PROBLEM REQUIREMENTS:
Set down each line from the start of the material exactly, please, up to and including the one that contains "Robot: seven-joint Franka".

Segment Start: SUPPLIED DATA

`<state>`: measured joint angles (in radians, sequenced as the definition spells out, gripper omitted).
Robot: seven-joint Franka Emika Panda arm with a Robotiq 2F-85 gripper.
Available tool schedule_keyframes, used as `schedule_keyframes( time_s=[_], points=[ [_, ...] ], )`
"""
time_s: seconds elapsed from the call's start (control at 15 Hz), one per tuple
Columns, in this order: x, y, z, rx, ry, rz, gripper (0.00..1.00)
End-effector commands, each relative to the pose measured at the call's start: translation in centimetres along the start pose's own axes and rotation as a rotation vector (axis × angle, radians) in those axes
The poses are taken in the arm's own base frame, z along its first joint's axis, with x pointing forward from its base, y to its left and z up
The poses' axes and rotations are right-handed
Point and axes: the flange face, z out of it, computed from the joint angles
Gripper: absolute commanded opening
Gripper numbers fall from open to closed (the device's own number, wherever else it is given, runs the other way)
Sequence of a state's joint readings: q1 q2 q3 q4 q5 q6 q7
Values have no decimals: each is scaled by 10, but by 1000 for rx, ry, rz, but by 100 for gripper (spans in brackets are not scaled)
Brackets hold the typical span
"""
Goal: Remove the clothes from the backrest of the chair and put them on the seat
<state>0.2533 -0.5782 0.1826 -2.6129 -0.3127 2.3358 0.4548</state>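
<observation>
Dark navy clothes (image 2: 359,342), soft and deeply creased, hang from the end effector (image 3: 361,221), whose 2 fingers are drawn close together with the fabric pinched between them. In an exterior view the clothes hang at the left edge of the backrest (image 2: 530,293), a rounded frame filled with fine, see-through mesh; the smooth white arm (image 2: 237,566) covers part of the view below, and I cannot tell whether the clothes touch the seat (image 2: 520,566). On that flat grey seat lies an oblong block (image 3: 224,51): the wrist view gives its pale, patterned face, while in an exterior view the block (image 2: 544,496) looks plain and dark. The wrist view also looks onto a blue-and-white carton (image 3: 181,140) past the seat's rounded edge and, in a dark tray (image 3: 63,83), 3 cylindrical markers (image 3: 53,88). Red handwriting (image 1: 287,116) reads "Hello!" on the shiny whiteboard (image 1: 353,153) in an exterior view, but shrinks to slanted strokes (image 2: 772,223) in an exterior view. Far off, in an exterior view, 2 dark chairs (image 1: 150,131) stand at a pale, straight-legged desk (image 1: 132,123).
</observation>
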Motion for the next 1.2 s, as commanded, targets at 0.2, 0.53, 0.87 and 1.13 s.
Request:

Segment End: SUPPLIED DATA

SOLUTION TO THE PROBLEM:
`<state>`: measured joint angles (in radians, sequenced as the definition spells out, gripper omitted).
Robot: seven-joint Franka Emika Panda arm with a Robotiq 2F-85 gripper.

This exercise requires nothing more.